Repeat the listing exactly. Do not carry over any pictures.

Information shown
▬▬▬▬▬▬
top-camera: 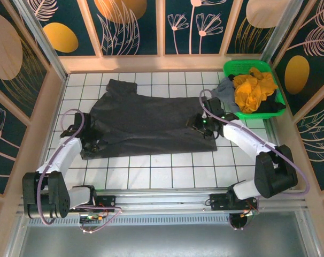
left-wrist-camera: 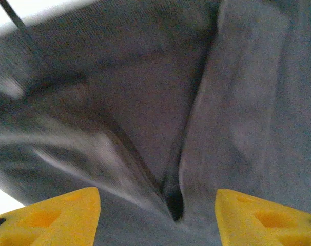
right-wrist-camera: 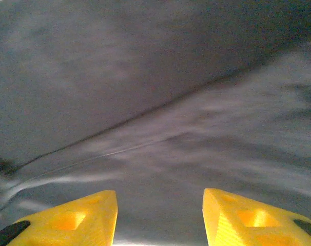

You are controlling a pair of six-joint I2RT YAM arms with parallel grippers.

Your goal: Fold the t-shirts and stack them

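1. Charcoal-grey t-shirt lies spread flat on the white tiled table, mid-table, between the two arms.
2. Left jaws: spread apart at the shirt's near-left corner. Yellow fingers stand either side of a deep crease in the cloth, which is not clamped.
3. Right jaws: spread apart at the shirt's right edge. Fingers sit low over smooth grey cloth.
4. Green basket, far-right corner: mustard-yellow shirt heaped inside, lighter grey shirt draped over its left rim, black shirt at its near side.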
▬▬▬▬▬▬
Solution to this task
top-camera: 
left-wrist-camera: 
right-wrist-camera: 

You are controlling a pair of six-joint I2RT YAM arms with parallel grippers.

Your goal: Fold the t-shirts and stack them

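1. Charcoal-grey t-shirt lies spread flat on the white tiled table, mid-table, between the two arms.
2. Left jaws: spread apart at the shirt's near-left corner. Yellow fingers stand either side of a deep crease in the cloth, which is not clamped.
3. Right jaws: spread apart at the shirt's right edge. Fingers sit low over smooth grey cloth.
4. Green basket, far-right corner: mustard-yellow shirt heaped inside, lighter grey shirt draped over its left rim, black shirt at its near side.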

No more output is required.